The negative opening call comes after largely down sessions in the US and Asia as the retrace in Oil extended on faded hopes of coordinated global output cuts, looking US stockpile data and S&P cut ratings/outlook on several European commodity-linked names including BP, BLT, RIO and RDSb. All this added to already dented sentiment from weak US and China data adding to global growth concerns.
Even overnight news of Republican candidate Trump losing in the Iowa caucuses hasn’t provided any relief due to renewed uncertainty about nominees on both sides of the aisle.

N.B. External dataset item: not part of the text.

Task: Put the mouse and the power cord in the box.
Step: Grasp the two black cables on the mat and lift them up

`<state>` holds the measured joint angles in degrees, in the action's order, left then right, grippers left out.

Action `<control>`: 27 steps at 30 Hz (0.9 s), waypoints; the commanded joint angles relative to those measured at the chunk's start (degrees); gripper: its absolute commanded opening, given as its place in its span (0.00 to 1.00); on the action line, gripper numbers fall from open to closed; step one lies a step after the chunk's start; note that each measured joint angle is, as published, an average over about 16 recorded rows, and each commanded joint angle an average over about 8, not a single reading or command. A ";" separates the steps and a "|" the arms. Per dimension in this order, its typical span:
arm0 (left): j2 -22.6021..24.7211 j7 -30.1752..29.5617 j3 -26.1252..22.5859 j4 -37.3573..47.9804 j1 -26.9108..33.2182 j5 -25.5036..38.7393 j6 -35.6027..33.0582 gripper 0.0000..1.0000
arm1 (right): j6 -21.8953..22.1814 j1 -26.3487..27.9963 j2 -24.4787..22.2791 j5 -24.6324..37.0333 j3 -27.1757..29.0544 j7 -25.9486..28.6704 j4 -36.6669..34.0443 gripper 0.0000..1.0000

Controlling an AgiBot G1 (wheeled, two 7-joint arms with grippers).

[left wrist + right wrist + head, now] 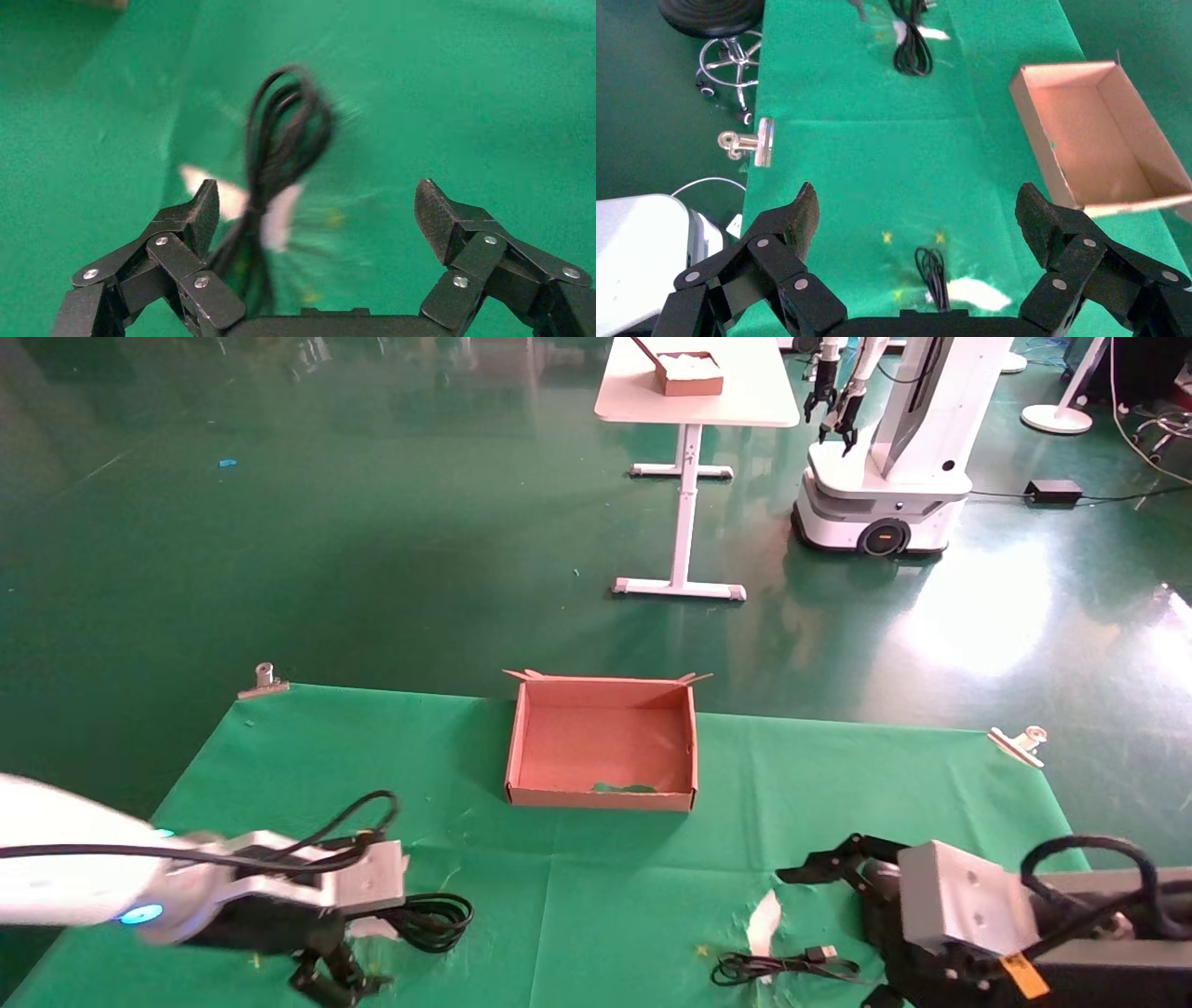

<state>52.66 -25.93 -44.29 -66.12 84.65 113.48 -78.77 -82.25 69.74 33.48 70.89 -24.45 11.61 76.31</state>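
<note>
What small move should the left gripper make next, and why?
Probably lower and close. The left gripper is open over the power cord, whose loops lie on the green cloth between its fingers, nearer one of them. The box holds neither item. The right gripper is open too.

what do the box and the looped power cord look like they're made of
The box looks like plain brown cardboard: matte, with thin walls and raw-edged corner flaps. The power cord looks rubber- or plastic-jacketed: black, faintly glossy, bending into smooth loops.
</note>
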 commanded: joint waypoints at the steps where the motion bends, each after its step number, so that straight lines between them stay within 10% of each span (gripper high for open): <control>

Asian stocks down for their first day in 5 (China as usual bucking the trend) as material and energy names slip on worries connected to a deteriorating China offsetting the BoJ-inspired rally from taking interest rates (kind of) negative and hinting at more stimulus in-line with the ECB.
US bourses had a lacklustre performance on Monday amid Fed chatter from vice chair Fischer who thought that 4 hikes this year is about right (policy is still highly accommodative), even though he’s finding it ‘difficult to judge’ what the Fed will do in the short term given all of January’s market unease. While similar periods of ‘global economic weakness’ have historically had little permanent effect on the US, note that markets are still pricing in just one rate hike in 2016.
Corporate-wise, note Alphabet (GOOGL) earnings sailing past expectations, leaving the tech behemoth snapping at Apple (AAPL)’s heels for title of world’s biggest company, and all the scrutiny that comes with it. On the other hand, BP (BP.)’s profits went down the plug hole to the tune of 91% in Q4 (compared with Q4 2014) while the yearly figure was down 51%.
In focus today we have German & Eurozone Unemployment seen stable along with UK PMI Construction although Eurozone Producer Prices seen weaker for the month, but deflationary pressure easing over the year. Really, after another oil price drop? In the afternoon, after weak US GDP and Manufacturing data, watch out for updates on ISM New York and Economic Optimism.
Gold managed a new 3-month high around $1130 overnight as it continues to reverse course in slow and steady fashion, with fresh declines in oil looking likely to translate to equity market weakness and continue to polish the yellow metal on no-nonsense safe haven grounds.
Crude prices are off their highs again as markets come to the realisation that any cooperation between OPEC (or Saudi Arabia) and anyone else is highly unlikely, not least because Goldman Sachs said so. Note also more US inventory data out this week that’s expected to continue to show burgeoning US stockpiles while it’s at prices not much higher than current levels that shale starts becoming competitive...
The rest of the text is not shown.